Grand Opening of Summerland Organics Processing Facility

Ribbon Cutting - Organics Processing Facility (wings)

The District of Summerland celebrated the opening of a new organics processing facility site at the Summerland Landfill this afternoon, Friday, September 29, 2023. The site will process all of Summerland’s yard and wood waste, agricultural organics, wastewater treatment sludge and residential food waste.

The federal-provincial Organics Infrastructure Program (OIP) – Low Carbon Economy Leadership Fund contributed two-thirds of the cost of the project (to a maximum of $1,581,000), with one-third coming from the Government of British Columbia and one-third from the Government of Canada. The District of Summerland was responsible for the remaining third, equating to approximately $800,000. The OIP has provided $30 million for projects across British Columbia that supported increased organic waste processing capacity and the reduction of organic waste going to landfills.

“By working with communities across Canada such as the District of Summerland, we are reducing greenhouse gas emissions, building more resilient communities, and creating jobs. Investments like the new compost facility allow for better waste management by diverting organic waste from landfills and turning it into clean and useful compost. The new organic processing facility is an example of the leadership from the Summerland community, and how local climate action gets us closer to reaching our national emissions reduction goal of net-zero emissions by 2050,” states the Honourable Steven Guilbeault, Minister of Environment and Climate Change.

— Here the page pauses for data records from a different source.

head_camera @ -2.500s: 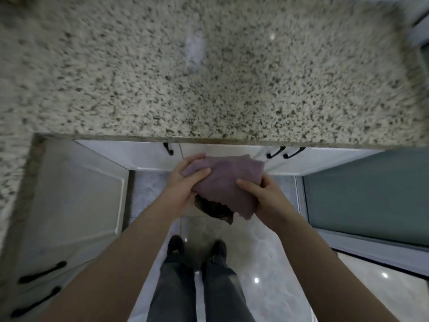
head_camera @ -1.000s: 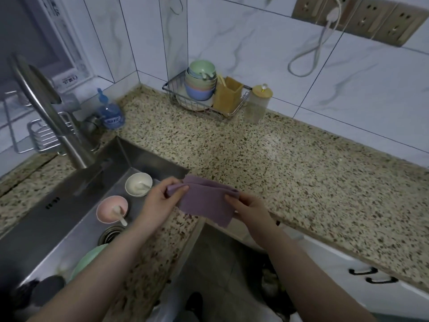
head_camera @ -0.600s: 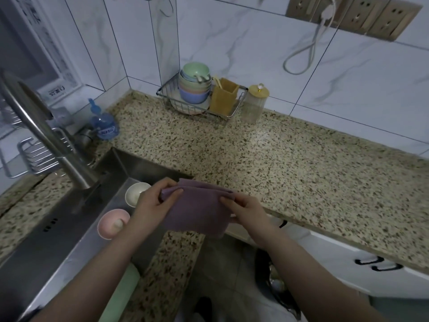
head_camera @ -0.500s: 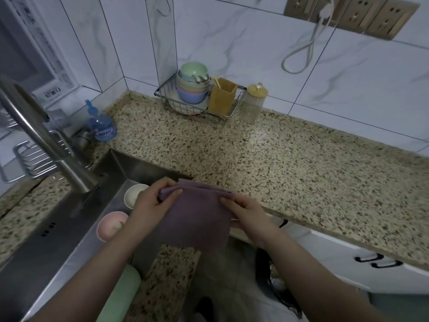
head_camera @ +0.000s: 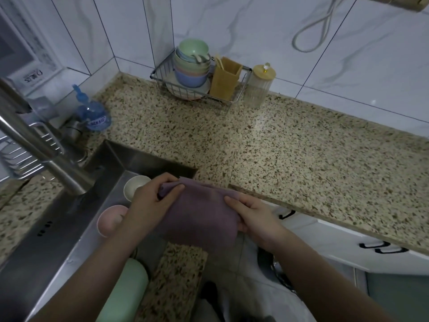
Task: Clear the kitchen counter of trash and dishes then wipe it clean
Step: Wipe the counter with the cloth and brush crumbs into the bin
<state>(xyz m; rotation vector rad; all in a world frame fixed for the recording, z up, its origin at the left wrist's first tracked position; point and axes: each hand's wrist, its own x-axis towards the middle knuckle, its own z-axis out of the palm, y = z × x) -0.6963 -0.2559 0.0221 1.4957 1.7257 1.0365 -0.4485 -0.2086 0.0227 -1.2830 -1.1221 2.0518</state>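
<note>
At the far left the steel faucet [head_camera: 44, 156] leans over the sink [head_camera: 69, 219], and in the sink lie a white bowl [head_camera: 134, 187], a pink bowl [head_camera: 110, 220] and a pale green dish [head_camera: 126, 289] near the bottom edge, so the dishes seem already moved off the bench [head_camera: 290, 149]. A blue bottle [head_camera: 92, 115] stands in the corner behind the sink. In the middle, the left hand [head_camera: 153, 198] pinches the left upper corner of the purple cloth [head_camera: 202, 212] between thumb and fingers, and the right hand [head_camera: 253, 214] grasps its right edge in the same manner, so both grips are closed on the cloth and it is held in the air, folded, just in front of the inner corner of the bench. Its long axis runs from one hand to the other, about parallel to the front edge of the right stretch. The bare speckled surface lies beyond and to the right of the cloth, and the right hand is the nearer one to it; I judge the coming step is to lay the cloth down there and wipe. At the back wall stand a wire rack [head_camera: 199, 89] with stacked bowls [head_camera: 192, 63], a yellow holder [head_camera: 226, 77] and a ribbed jar [head_camera: 261, 87].
</note>
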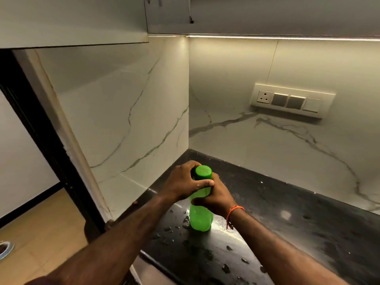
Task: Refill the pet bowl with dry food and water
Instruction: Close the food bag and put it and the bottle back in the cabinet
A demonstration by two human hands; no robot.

“People want and deserve solutions that help address our changing climate. With our investment in new compost facilities across the province, communities like Summerland can turn their food waste into beneficial compost. This will keep organic waste out of their landfill and reduce greenhouse gas pollution to build a healthier, more resilient future,” said George Heyman, B.C.’s Minister of Environment and Climate Change Strategy.

The Project:
The District of Summerland has operated a composting program at the Summerland Landfill for decades for wastewater treatment plant sludge and yard waste. Over time, changes in provincial regulations required the district to upgrade their composting system. As well, newer technologies allowed for the safe composting of materials such as residential food waste.

By working with the governments of B.C. and Canada, the district constructed a split compost site. The site allows for the separate composting of residential food waste with yard waste on one side and wastewater sludge on the other. This innovative design allows the district to create two separate compost types at the same facility. Agriculturists are often restricted in using compost containing wastewater sludge. Now, the district can better provide a local source of food waste compost.

“These improvements support the environment and our bottom line,” explains Mayor Doug Holmes. “Diverting organic waste from the landfill extends the life of our landfill for many years, and at the same time it reduces methane production at the landfill which is a greenhouse gas even more problematic than carbon dioxide. Instead, we end up with certifiable compost which can be sold, reused, and supports local food production right where we live.”

The program will also allow the district to start collecting food waste from residential homes in the spring of 2024. Food waste collection from homes has the potential to divert over 500 tonnes of materials from being landfilled per year. More information on when residential food waste collection will start will be provided later this year.